- **Exercise details**
Taking the first line of the listing as the start and the line containing "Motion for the" as the end, reproduce everything in between exactly, both ends included.
□ □ □ □
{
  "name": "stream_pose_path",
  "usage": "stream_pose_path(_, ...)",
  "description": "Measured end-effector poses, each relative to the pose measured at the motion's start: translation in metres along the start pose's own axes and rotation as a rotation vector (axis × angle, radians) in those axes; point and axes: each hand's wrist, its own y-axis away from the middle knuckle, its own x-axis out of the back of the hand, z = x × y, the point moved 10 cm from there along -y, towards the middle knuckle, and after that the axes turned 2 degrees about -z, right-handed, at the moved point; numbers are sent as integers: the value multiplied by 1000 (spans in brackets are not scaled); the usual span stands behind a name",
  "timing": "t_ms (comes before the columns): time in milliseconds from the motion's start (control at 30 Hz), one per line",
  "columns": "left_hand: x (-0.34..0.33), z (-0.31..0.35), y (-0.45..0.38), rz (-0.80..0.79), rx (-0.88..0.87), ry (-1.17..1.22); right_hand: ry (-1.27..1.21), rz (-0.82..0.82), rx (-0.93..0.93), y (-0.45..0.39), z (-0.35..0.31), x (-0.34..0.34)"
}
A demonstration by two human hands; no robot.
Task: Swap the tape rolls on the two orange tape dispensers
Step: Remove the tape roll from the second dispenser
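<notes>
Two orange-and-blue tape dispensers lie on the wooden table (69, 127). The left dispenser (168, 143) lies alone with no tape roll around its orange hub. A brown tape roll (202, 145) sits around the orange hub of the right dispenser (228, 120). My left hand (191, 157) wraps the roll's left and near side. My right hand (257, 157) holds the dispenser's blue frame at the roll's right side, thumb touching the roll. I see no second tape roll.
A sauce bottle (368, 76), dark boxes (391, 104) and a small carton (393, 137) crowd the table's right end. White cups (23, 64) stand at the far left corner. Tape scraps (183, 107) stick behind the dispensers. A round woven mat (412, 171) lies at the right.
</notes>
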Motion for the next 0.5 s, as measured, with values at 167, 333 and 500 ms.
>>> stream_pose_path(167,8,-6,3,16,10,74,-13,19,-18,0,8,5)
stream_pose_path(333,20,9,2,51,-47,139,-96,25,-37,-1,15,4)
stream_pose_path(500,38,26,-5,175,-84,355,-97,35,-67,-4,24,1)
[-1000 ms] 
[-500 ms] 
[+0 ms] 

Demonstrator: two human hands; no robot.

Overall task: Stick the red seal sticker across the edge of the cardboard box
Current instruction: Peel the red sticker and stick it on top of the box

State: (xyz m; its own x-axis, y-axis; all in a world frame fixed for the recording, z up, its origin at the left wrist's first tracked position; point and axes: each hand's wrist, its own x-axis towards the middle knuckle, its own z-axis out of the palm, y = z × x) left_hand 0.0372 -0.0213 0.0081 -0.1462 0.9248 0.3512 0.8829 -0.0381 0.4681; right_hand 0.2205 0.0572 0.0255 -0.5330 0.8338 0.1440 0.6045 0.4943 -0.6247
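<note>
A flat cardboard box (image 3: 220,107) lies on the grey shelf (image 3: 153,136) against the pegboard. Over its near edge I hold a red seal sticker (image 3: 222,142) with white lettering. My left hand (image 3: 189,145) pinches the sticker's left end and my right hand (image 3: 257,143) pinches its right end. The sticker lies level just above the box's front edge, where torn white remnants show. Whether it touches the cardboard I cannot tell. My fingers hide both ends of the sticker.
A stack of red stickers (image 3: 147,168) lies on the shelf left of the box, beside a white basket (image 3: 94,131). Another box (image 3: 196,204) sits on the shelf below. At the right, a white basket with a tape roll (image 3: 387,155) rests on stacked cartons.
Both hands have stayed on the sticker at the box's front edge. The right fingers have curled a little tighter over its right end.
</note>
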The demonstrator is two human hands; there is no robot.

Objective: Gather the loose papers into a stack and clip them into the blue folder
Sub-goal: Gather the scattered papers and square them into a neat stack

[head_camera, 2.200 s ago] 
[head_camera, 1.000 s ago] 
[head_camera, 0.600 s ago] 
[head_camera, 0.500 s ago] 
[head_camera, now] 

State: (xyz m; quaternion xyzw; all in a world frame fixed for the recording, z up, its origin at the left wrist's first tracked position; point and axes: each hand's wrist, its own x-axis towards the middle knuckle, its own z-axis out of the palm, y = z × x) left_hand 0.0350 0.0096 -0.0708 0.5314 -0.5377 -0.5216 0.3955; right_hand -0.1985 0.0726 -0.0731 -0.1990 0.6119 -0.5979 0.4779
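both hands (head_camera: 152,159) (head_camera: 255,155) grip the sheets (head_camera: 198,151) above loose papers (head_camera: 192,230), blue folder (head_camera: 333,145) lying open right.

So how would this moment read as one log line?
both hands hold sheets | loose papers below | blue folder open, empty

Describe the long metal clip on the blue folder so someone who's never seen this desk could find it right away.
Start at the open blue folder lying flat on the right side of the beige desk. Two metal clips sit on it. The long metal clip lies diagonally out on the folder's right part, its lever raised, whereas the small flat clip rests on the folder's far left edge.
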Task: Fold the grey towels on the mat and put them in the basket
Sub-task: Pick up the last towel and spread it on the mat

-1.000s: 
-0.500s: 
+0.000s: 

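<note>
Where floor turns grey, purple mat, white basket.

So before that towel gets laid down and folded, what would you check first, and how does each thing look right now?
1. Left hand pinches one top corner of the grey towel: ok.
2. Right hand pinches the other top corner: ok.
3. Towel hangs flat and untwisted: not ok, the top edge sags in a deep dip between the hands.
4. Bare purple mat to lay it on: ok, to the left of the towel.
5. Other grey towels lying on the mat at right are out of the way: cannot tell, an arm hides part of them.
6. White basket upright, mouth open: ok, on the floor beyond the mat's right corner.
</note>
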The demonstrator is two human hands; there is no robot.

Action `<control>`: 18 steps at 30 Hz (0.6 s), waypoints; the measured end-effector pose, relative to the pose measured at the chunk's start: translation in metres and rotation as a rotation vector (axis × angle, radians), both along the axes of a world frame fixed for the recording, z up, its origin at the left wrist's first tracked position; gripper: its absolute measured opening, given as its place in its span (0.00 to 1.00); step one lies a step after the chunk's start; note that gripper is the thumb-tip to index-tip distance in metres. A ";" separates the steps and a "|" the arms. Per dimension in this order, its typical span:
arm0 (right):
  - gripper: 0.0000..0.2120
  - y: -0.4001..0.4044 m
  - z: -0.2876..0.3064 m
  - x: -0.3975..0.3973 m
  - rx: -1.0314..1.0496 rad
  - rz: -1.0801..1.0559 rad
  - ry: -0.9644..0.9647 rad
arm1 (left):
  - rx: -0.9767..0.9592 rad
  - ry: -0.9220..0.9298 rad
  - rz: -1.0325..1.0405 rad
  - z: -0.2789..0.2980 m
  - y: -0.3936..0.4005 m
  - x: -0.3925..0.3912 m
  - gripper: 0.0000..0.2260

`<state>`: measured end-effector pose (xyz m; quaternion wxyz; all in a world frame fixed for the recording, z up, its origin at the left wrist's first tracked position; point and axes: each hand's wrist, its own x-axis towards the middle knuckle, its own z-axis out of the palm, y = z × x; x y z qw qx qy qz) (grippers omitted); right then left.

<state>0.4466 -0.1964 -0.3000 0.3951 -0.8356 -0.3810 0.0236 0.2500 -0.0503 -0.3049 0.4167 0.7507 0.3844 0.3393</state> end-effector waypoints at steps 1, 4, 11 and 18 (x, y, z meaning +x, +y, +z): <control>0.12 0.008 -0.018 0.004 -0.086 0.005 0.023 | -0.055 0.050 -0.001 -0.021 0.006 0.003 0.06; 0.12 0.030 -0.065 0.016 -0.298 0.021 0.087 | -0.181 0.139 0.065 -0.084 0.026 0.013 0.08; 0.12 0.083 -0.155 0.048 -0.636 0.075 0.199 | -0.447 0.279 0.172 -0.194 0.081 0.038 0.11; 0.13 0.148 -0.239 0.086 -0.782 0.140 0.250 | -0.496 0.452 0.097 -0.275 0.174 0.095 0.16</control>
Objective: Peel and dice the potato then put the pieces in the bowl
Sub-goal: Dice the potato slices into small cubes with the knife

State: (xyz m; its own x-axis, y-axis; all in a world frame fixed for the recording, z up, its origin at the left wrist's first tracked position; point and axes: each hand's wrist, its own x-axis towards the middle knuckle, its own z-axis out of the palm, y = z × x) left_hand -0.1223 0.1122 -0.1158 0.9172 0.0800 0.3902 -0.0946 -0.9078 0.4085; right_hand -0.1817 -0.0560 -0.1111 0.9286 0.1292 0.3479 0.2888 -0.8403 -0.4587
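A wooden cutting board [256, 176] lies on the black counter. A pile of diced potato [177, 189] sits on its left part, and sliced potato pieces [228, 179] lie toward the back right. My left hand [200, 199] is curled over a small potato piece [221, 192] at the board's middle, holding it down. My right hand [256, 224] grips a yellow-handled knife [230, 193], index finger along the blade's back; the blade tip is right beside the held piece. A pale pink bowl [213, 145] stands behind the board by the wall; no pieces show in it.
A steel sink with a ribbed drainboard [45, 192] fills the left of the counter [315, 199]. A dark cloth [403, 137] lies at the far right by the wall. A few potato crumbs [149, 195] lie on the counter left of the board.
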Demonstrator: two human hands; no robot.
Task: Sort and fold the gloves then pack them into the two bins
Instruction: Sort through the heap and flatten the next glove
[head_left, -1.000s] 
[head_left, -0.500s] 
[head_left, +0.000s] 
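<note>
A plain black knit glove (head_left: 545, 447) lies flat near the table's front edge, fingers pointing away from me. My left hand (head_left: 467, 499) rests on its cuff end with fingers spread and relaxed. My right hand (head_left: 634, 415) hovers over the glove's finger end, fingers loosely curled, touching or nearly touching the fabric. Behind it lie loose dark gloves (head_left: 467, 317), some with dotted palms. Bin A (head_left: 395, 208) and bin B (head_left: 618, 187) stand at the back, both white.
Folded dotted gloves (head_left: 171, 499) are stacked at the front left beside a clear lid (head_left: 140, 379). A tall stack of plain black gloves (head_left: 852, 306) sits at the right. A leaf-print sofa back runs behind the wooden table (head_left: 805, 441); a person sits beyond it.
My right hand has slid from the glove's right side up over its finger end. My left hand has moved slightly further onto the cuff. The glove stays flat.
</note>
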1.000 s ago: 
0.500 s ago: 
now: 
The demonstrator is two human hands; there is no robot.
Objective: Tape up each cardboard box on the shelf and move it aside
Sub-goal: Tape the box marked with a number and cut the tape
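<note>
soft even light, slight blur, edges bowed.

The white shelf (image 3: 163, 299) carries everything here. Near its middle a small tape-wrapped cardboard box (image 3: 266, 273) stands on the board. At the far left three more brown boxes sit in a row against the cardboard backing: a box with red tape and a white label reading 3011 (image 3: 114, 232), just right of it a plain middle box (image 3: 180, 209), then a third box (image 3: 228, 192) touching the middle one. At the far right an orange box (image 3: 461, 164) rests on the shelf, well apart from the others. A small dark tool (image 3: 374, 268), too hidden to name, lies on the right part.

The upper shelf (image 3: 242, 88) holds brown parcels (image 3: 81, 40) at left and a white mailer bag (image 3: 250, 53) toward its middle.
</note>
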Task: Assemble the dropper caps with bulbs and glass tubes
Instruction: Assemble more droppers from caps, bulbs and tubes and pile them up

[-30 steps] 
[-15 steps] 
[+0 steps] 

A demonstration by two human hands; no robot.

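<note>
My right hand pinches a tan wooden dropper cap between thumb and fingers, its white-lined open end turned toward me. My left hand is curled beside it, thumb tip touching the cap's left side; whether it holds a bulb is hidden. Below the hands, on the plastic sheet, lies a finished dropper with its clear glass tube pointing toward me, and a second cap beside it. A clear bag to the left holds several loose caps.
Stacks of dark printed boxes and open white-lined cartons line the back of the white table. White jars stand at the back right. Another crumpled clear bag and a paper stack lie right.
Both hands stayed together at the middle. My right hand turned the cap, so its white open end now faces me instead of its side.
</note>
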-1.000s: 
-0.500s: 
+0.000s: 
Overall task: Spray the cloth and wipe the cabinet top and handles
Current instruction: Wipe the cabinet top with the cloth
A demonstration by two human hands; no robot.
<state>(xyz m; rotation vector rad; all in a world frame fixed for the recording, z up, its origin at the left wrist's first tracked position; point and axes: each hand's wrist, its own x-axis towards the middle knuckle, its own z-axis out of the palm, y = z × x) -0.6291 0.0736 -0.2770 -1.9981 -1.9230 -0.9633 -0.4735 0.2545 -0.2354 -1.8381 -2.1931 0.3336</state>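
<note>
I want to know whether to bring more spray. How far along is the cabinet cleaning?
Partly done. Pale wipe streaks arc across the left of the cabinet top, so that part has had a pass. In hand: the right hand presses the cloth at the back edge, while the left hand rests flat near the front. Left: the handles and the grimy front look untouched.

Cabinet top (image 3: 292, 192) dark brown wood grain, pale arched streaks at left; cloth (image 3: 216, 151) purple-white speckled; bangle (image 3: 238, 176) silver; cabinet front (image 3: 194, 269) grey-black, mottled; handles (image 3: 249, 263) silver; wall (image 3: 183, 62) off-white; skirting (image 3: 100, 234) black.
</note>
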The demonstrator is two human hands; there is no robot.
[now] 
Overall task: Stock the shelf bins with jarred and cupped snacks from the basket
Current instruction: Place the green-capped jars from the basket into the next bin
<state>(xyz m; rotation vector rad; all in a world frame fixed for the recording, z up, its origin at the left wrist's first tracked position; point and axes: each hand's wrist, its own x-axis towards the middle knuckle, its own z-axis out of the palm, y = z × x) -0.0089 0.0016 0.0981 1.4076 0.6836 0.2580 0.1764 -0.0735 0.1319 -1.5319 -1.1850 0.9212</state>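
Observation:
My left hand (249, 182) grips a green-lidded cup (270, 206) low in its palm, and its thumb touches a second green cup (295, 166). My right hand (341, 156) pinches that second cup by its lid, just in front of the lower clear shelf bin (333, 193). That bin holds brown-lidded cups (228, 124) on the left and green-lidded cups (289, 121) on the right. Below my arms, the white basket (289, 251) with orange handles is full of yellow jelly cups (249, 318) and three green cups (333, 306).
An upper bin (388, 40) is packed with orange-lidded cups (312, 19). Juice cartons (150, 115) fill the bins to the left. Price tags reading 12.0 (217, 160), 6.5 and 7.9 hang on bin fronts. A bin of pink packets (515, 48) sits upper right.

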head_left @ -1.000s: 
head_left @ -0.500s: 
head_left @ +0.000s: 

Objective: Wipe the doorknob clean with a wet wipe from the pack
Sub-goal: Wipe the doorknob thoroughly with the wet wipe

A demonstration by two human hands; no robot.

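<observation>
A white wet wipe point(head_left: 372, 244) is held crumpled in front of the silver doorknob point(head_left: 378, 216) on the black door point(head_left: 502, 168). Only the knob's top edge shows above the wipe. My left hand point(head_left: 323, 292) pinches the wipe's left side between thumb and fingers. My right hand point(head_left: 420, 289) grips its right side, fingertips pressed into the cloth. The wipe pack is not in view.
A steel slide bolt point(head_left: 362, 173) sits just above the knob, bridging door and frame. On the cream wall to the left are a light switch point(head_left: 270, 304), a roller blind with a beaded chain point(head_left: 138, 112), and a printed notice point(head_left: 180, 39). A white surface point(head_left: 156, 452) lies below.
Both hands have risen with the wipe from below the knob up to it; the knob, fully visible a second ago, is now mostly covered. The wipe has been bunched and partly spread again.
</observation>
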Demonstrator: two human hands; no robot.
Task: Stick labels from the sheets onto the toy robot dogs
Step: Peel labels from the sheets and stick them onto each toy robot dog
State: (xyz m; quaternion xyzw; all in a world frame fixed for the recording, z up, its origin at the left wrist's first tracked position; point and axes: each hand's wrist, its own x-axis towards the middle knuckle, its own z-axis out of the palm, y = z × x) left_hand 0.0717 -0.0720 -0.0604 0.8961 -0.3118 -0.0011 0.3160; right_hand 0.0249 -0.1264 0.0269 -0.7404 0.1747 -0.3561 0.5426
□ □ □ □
- **Answer section**
{
  "name": "stream_pose_path",
  "usage": "stream_pose_path(_, ...)",
  "description": "Measured end-effector poses, each relative to the pose measured at the motion's start: translation in metres along the start pose's own axes and rotation as a rotation vector (axis × angle, radians) in those axes; point and axes: each hand's wrist, its own y-axis away from the middle knuckle, its own x-axis out of the back of the hand, z = x × y, the point moved 10 cm from there along -y, towards the middle knuckle, and after that the axes turned 2 degrees about -z, right-handed, at the moved point; numbers are sent as integers: the value multiplied by 1000 (spans in brackets are not scaled); the usual span stands behind a name",
  "timing": "t_ms (comes before the columns): time in milliseconds from the motion's start (control at 30 Hz), one per line",
  "columns": "left_hand: x (-0.34..0.33), z (-0.31..0.35), y (-0.45..0.38), rz (-0.80..0.79), rx (-0.88..0.87), ry (-1.17..1.22); right_hand: ry (-1.27..1.21), rz (-0.82..0.82), rx (-0.93..0.93), y (-0.45..0.39), z (-0.35..0.31), x (-0.34..0.34)"
}
A demonstration by two human hands; no robot.
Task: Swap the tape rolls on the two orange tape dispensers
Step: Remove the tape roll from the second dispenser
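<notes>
Two orange-and-blue tape dispensers lie on the wooden table (69, 127). The left dispenser (168, 143) lies alone with no tape roll around its orange hub. A brown tape roll (202, 145) sits around the orange hub of the right dispenser (228, 120). My left hand (191, 157) wraps the roll's left and near side. My right hand (257, 157) holds the dispenser's blue frame at the roll's right side, thumb touching the roll. I see no second tape roll.
A sauce bottle (368, 76), dark boxes (391, 104) and a small carton (393, 137) crowd the table's right end. White cups (23, 64) stand at the far left corner. Tape scraps (183, 107) stick behind the dispensers. A round woven mat (412, 171) lies at the right.
</notes>
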Motion for the next 0.5 s, as measured, with values at 167, 333 and 500 ms.

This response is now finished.